Разбитое зеркало (Макшеев) - страница 15

— Береги маму и сестренку, — сказал тогда отец.

Еще мама была с ним рядом, еще притихшая Светлана сидела на его коленях, но он уже все понял.

Плотный низкорослый капитан крикнул: первых поведут на станцию мужчин, женщины и дети поедут в других вагонах.

В наступившей тишине зазвучали фамилии, и те, кого вызывали, один за другим становились в шеренгу.

Выкликнули отца. Он надолго прижался щекой к Светлане, передал ее маме. Поцеловал ее, меня. Мама торопливо перекрестила его… И мы остались втроем.

Отгороженный солдатами строй у выхода рос, вытягивался.

Первый раз я видел отца в строю.

— Хлеб… Отнеси папе. Когда их еще покормят.

Я схватил из маминых рук половину ржаной буханки, побежал к построившимся, уже пересчитанным.

Будто этот кусок хлеба мог еще что-то сохранить. Будто мог уберечь, спасти.

— Папа! Возьми!

Он услышал, махнул рукой: не надо.

— На-апра-аво! — жестко скомандовал капитан. — Ша-агом!

— Папа!

В проеме двери он обернулся и в последний раз посмотрел на меня. Бледный, мучительно, через силу попытался улыбнуться.

Больше я его никогда не видел.

Шорох шагов. Конвой.

Что же было потом? Что было потом?

Запах паровозного дыма и людских тел, грохот встречных поездов, нары в два яруса, занавешенный одеялом дощатый лоток в углу вагона. Долгие стоянки, плач грудного ребенка, ожидание, предчувствие, надежда, страх.
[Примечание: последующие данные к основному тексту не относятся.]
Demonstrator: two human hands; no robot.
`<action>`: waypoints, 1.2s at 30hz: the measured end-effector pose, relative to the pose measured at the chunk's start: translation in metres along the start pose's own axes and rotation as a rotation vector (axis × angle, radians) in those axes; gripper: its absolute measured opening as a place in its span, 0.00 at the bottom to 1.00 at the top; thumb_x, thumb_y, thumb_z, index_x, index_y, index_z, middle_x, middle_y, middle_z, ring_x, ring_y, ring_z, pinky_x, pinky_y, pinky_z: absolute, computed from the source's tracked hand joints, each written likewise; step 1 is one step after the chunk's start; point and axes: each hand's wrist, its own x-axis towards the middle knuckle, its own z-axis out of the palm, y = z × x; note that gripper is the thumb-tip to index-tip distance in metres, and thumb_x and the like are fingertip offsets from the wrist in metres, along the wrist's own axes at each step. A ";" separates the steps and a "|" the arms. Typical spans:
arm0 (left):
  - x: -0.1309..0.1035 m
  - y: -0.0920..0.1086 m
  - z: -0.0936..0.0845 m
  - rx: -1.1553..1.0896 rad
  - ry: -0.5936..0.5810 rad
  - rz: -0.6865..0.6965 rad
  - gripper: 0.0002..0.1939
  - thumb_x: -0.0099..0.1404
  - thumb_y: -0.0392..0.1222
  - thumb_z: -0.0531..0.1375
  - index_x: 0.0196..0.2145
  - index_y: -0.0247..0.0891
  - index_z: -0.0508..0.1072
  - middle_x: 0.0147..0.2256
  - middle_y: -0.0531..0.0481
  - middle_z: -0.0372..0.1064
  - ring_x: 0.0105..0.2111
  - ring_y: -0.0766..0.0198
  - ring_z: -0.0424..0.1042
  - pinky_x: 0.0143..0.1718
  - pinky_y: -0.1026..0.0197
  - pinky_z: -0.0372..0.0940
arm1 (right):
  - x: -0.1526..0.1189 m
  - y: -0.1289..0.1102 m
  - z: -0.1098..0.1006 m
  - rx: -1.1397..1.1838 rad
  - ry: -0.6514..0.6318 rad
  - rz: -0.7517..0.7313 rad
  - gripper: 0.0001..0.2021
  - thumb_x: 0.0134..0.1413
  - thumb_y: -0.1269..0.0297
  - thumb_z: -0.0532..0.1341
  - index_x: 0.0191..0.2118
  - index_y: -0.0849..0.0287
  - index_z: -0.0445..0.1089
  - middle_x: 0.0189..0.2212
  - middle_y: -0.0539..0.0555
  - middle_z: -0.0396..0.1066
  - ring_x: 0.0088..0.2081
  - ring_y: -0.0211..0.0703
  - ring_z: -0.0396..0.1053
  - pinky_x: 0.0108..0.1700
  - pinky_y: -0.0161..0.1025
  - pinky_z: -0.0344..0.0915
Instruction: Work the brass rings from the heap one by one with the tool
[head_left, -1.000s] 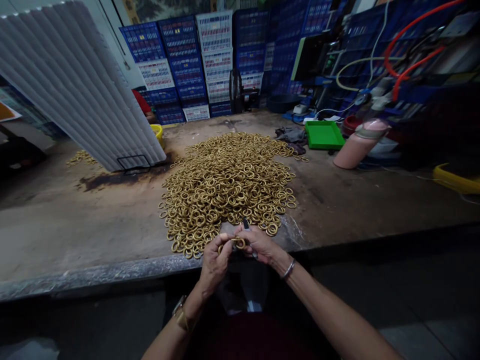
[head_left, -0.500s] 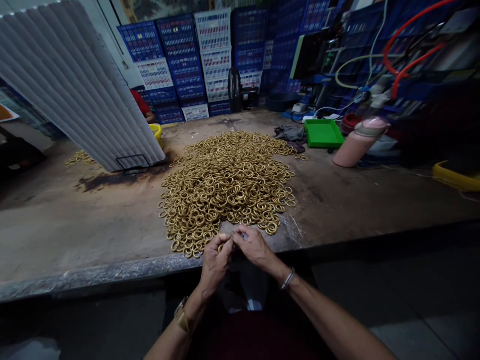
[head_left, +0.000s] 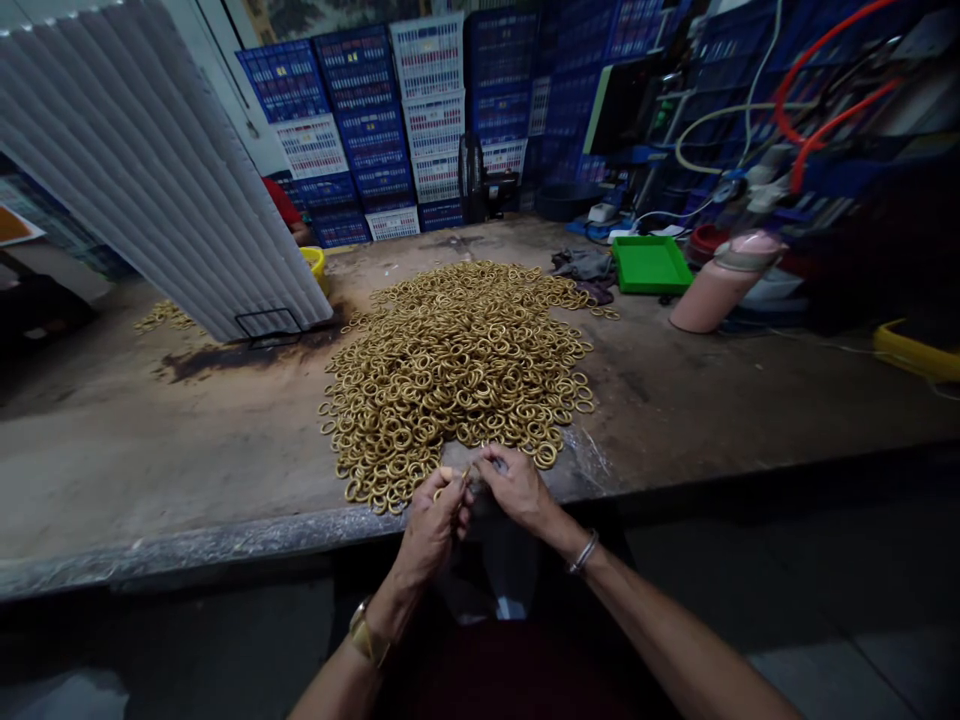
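A large heap of brass-coloured metal rings [head_left: 465,370] lies on the worktable in front of me. At the table's front edge my left hand [head_left: 431,520] is closed, pinching a ring [head_left: 466,474] between thumb and fingers. Part of a second ring seems to show within its curled fingers. My right hand [head_left: 521,492] is just to the right, its thumb and forefinger pinched together close to the held ring. Whether anything sits in that pinch is too small to see. Both hands are just in front of the heap's near edge.
A corrugated white panel [head_left: 165,170] leans in a wire stand [head_left: 268,328] at left, with a yellow container [head_left: 315,262] behind. A green tray [head_left: 651,265] and pink bottle [head_left: 724,285] stand right. Stacked crates [head_left: 379,140] line the back; a person's red sleeve [head_left: 281,203] shows.
My right hand has drawn slightly up and right, opening a small gap from my left hand. The ring in my left hand's pinch now shows more clearly.
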 end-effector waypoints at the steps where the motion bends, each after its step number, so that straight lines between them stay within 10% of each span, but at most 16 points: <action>1: 0.000 0.000 0.000 0.024 0.007 0.012 0.16 0.54 0.53 0.59 0.28 0.37 0.64 0.22 0.56 0.61 0.17 0.75 0.56 0.16 0.71 0.50 | -0.002 0.001 -0.001 -0.089 -0.003 -0.046 0.10 0.51 0.64 0.52 0.25 0.59 0.66 0.20 0.49 0.65 0.22 0.34 0.58 0.26 0.31 0.53; 8: -0.002 0.004 0.000 0.215 0.009 0.107 0.15 0.58 0.52 0.56 0.26 0.37 0.64 0.19 0.57 0.59 0.17 0.73 0.55 0.18 0.70 0.52 | -0.014 -0.004 -0.005 -0.431 -0.196 -0.209 0.07 0.45 0.72 0.52 0.30 0.57 0.66 0.24 0.51 0.69 0.27 0.38 0.63 0.28 0.33 0.49; 21: -0.014 0.010 0.003 0.232 -0.064 0.150 0.14 0.58 0.50 0.57 0.25 0.36 0.65 0.20 0.55 0.60 0.17 0.74 0.56 0.19 0.70 0.52 | -0.002 -0.003 -0.007 -0.560 -0.225 -0.088 0.13 0.47 0.70 0.53 0.39 0.56 0.68 0.26 0.52 0.70 0.29 0.40 0.65 0.29 0.33 0.50; 27: -0.011 0.011 0.000 -0.102 -0.060 0.032 0.14 0.55 0.51 0.59 0.29 0.37 0.63 0.23 0.56 0.61 0.17 0.75 0.56 0.17 0.71 0.52 | 0.004 0.000 -0.003 -0.083 -0.080 0.038 0.09 0.50 0.65 0.52 0.26 0.60 0.67 0.21 0.50 0.67 0.24 0.35 0.61 0.27 0.31 0.54; 36: -0.007 0.005 -0.004 -0.251 -0.149 0.012 0.10 0.58 0.45 0.59 0.31 0.35 0.65 0.26 0.54 0.61 0.19 0.74 0.58 0.17 0.70 0.53 | -0.005 -0.018 -0.002 0.663 -0.442 0.276 0.14 0.48 0.54 0.56 0.23 0.62 0.62 0.19 0.46 0.61 0.16 0.27 0.52 0.16 0.27 0.45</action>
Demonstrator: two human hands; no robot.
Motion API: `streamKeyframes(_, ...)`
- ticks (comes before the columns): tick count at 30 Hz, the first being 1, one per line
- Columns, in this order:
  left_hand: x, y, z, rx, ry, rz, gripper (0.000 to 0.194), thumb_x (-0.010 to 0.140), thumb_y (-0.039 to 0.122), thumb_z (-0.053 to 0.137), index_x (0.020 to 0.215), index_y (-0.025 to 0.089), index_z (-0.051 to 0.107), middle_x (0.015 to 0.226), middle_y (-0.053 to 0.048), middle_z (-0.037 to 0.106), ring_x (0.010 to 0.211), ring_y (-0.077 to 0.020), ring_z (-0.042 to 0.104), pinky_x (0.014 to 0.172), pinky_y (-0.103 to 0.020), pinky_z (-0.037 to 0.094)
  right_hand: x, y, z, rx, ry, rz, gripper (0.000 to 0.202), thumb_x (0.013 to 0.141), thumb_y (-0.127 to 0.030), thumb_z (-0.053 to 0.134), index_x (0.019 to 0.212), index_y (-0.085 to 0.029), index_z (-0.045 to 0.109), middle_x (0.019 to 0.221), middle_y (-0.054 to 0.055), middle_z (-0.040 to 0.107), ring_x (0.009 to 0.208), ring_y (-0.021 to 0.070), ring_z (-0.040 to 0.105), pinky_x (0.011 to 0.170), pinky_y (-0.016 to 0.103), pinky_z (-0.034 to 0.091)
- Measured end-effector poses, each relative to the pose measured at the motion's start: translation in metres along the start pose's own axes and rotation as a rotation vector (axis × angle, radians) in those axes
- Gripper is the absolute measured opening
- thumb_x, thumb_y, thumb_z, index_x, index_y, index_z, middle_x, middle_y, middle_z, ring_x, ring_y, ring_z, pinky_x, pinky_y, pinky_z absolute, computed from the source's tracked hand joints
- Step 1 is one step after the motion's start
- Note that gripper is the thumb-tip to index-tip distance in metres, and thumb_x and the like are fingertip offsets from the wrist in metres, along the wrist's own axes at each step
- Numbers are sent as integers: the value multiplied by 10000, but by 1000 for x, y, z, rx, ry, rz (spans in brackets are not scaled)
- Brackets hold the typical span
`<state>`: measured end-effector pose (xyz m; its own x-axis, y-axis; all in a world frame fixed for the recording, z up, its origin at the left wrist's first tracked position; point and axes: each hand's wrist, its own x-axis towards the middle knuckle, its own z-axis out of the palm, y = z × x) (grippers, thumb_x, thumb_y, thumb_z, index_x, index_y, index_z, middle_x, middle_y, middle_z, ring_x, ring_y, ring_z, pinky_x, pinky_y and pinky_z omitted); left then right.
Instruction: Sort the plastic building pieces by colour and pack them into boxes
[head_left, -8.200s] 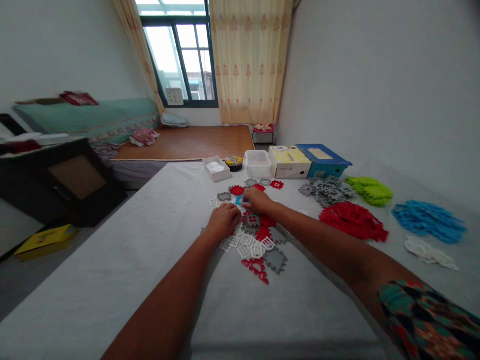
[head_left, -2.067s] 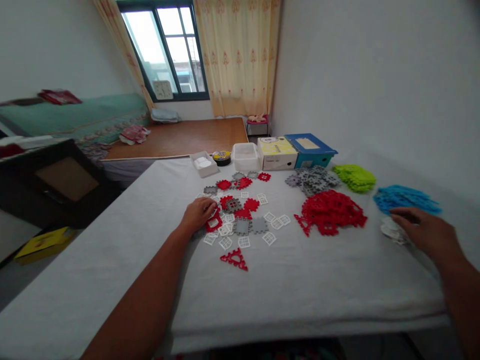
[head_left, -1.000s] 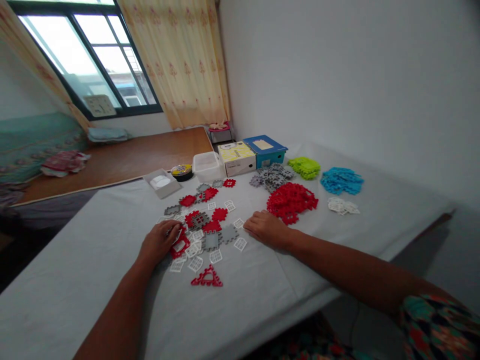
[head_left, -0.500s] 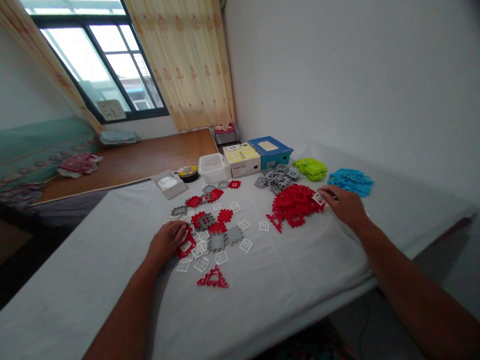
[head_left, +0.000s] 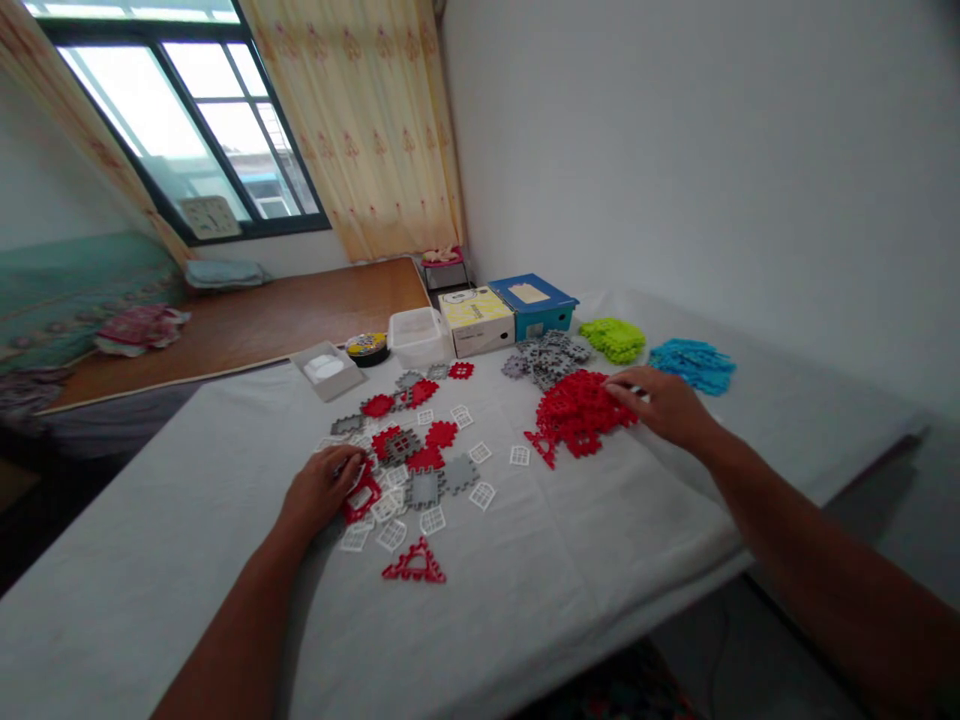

Но была еще одна, последняя, ночь дома. На нарах, за закрытой на засов дверью вагона, но еще там, там… Кого-то еще не привели, кого-то искали, чего-то ждали. Еще не стучат колеса, еще где-то тикает забытый будильник, и лежат под детской кроваткой раскиданные пестрые кубики, но возврата туда нет. Рядом тихие голоса, чье-то сонное дыхание, а за стеной дождь. В зыбкой ночной темноте крупными каплями скатывается он с вздрагивающих листьев, льется из водосточных труб, робко стучит по вагонной крыше. Шелестящий, о чем-то плачущий июньский дождик.

Настанет серое утро, дернутся вагоны, без прощального крика паровоза стронется с места эшелон. И я, перебравшись на верхние нары к прижавшимся к зарешеченному окошку людям, буду пытаться увидеть проплывающие мимо дома, мокрую зелень, потемневшие палисадники. Оборвалась тусклая от дождя улица, скрылись дома, убегают столбы с мокрыми провисшими проводами, и все в туманной хмари оплакивающего ночь дождя.

Через восемь дней взорвется рассветная тишина, и жизнь разделится на довоенную и военную. Но для тысяч семей из Прибалтики, Бессарабии, Буковины колеса идущих на восток товарняков уже отстукивали разлуку, разлуку, разлуку…

И уже не снились мне суворовские чудо-богатыри, снилось что-то детское из оставшейся на короткой улочке прежней жизни. Вечер, освещенный лампой склонившийся над книгой отец. Он отрывается от чтения, смотрит на меня, мучительно пытается улыбнуться. Будто просит прощения за то, что увозят куда-то маму, сестренку, меня, словно виноват в том, что так случилось. Но уже я, я всю жизнь буду винить себя в том, что не смог спасти их, не уберег.